Cuarenta años. Durante cuarenta años, Han Song ha caminado por la línea más fina entre la imaginación y la profecía. Pocos fuera del circuito literario chino conocen su nombre. Pero sus ficciones —a menudo delirantes, grotescas y demoledoramente lúcidas— parecen haber anticipado algunos de los sucesos más traumáticos del siglo XXI.
La caída del World Trade Center. El confinamiento forzado durante la pandemia. El colapso moral de las grandes potencias. Todo eso ya estaba, de alguna forma, en los libros de Han Song.
En el año 2000, el autor publicó 2066: Red Star Over America. Una novela que, en uno de sus momentos más inquietantes, describe el derrumbe de las Torres Gemelas. Años después, en Hospital (2016), el autor imaginaba un mundo devorado por una paranoia médica en el que los doctores sacaban a las personas de sus casas a la fuerza. Aquella visión distópica no tardaría en parecer un documental del presente.
Cuando la realidad se parece demasiado a la ciencia ficción…

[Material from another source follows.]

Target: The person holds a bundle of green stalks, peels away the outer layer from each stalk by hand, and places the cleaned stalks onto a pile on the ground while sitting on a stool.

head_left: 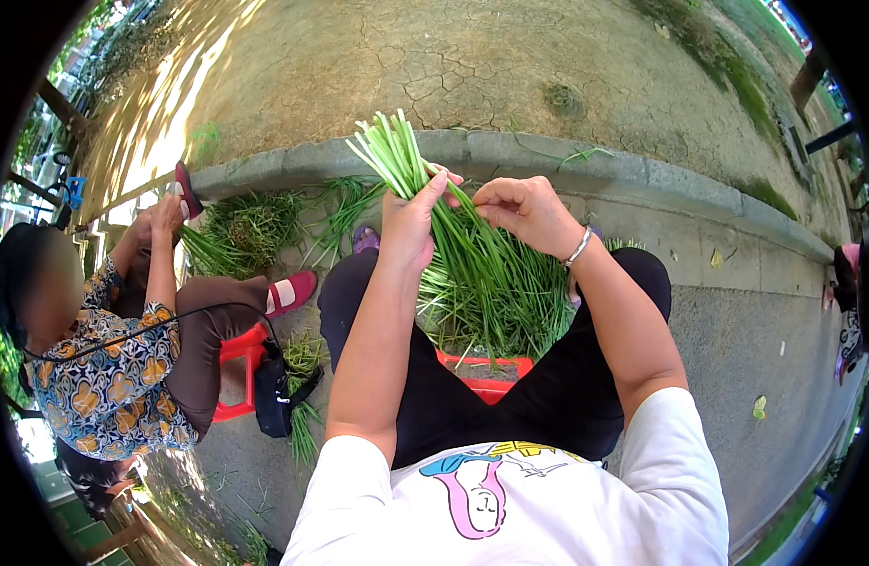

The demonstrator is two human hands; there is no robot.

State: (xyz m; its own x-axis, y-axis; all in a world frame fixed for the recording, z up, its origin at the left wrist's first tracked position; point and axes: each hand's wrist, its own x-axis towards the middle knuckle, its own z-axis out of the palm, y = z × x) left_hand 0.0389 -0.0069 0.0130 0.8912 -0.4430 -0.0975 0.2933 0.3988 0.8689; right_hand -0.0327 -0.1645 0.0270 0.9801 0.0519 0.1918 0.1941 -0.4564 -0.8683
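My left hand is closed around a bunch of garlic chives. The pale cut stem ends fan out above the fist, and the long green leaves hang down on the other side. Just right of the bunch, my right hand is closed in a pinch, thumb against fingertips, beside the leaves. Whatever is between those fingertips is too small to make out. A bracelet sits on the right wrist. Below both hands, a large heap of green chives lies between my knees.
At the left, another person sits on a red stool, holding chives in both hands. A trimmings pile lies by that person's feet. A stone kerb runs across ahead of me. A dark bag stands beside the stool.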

Lejos de jactarse por esas intuiciones, Han Song las percibe como una muestra de su insuficiencia imaginativa. “Pensaba que solo estaba escribiendo, pero era imposible que eso ocurriera”, afirmó sobre Hospital, como recogen en The New York Times. “Y, sin embargo, ocurrió. La realidad fue incluso más ciencia ficción que la ciencia ficción”.

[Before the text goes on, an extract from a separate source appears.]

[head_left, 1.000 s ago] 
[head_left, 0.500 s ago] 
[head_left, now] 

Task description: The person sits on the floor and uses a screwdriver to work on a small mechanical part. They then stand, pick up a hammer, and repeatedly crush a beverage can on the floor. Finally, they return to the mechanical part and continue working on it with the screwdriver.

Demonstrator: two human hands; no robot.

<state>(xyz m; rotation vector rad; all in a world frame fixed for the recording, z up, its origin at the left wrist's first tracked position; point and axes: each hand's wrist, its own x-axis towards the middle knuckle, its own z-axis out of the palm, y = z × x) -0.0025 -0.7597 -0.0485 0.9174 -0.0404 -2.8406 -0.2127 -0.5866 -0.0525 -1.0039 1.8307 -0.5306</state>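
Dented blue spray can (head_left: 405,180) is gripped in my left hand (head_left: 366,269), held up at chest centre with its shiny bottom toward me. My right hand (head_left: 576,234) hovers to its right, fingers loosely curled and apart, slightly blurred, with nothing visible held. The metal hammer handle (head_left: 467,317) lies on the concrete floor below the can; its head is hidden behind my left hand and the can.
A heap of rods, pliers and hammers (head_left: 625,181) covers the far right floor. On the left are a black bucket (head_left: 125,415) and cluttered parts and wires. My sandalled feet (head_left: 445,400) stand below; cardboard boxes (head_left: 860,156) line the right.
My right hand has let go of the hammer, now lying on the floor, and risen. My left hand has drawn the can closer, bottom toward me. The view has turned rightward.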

Para Han Song, lo impensable se ha convertido en la única constante. De día, ejerce como periodista en la agencia estatal Xinhua. De noche, se adentra en las entrañas de una modernidad delirante y escribe sobre el vértigo existencial de un país —y un mundo— al borde del colapso. Su obra no busca tanto entender el futuro como desentrañar la incomodidad que provoca su mera existencia.
El lado más oscuro del progreso

Las narraciones de Han Song son una amalgama de ciencia ficción, crítica social y terror psicológico. A menudo, emplea elementos reconocibles —el metro, un hospital, una sala de espera— para desplegar escenas de pesadilla. En su cuento The Passengers and the Creator, los ciudadanos chinos adoran a un dios con forma de Boeing. En otras ficciones, China reemplaza a Estados Unidos como potencia global… para, poco después, desmoronarse con la misma rapidez.
Aunque aparecen naves espaciales, inteligencia artificial o biotecnología, Han Song nunca pone el foco en los dispositivos, sino en el alma humana que se resquebraja al intentar asimilarlos. En su universo literario, el progreso es una promesa que casi siempre se paga con dolor.
En entrevistas recientes, Han Song ha afirmado que la ciencia ficción china se interesa por el dolor más que cualquier otro género. No es una declaración teórica. Él mismo lo ha experimentado en carne propia. Aquejado de problemas de salud desde niño, en los últimos años ha compartido públicamente su deterioro físico y mental a través de Weibo, donde supera el millón de seguidores.
En esa plataforma, Han Song ha documentado con minuciosidad clínica su demencia incipiente, pérdidas de memoria, episodios de incontinencia, su cansancio físico… y una melancolía tan profunda como lúcida. “La gente siempre es así, vendiendo su cuerpo y su alma solo por un bocado”, escribió tras arrastrarse por la ciudad para comprar comida.
Han Song, entre la lealtad y la sospecha
Lo más desconcertante de Han Song es su lugar dentro del engranaje oficial. No es un disidente. Ha ganado los grandes premios del género, presidido asociaciones de escritores y desempeñado cargos en Xinhua. Esa dualidad —cronista del régimen de día, arquitecto de pesadillas de noche— responde, quizás, al momento en el que empezó a escribir: los años posteriores a la Revolución Cultural, cuando la apertura al exterior permitía imaginar sin ser vigilado del todo.
Nacido en Chongqing, Han Song creció fascinado por revistas científicas y libros de divulgación que su padre, también periodista, traía a casa. Leyó a Verne, a Vonnegut, a Pynchon. En la universidad estudió inglés y periodismo mientras publicaba sus primeras ficciones.
A diferencia de otros autores de ciencia ficción, Han Song rara vez lanza afirmaciones categóricas. Prefiere la ambigüedad. En My Country Doesn’t Dream, por ejemplo, critica el modelo de desarrollo chino. Pero también expresa recelo hacia la actitud de superioridad de los personajes occidentales. La tensión ideológica se convierte así en una cuestión más emocional que política.
“Quizá no haya destino, ni leyes ocultas. Pero como algún día mi memoria podría desaparecer de verdad, solo quiero escribir todo esto”, escribió en una de sus últimas publicaciones. “Como recordatorio para mí mismo, y para cualquiera que esté interesado en estudiarlo”.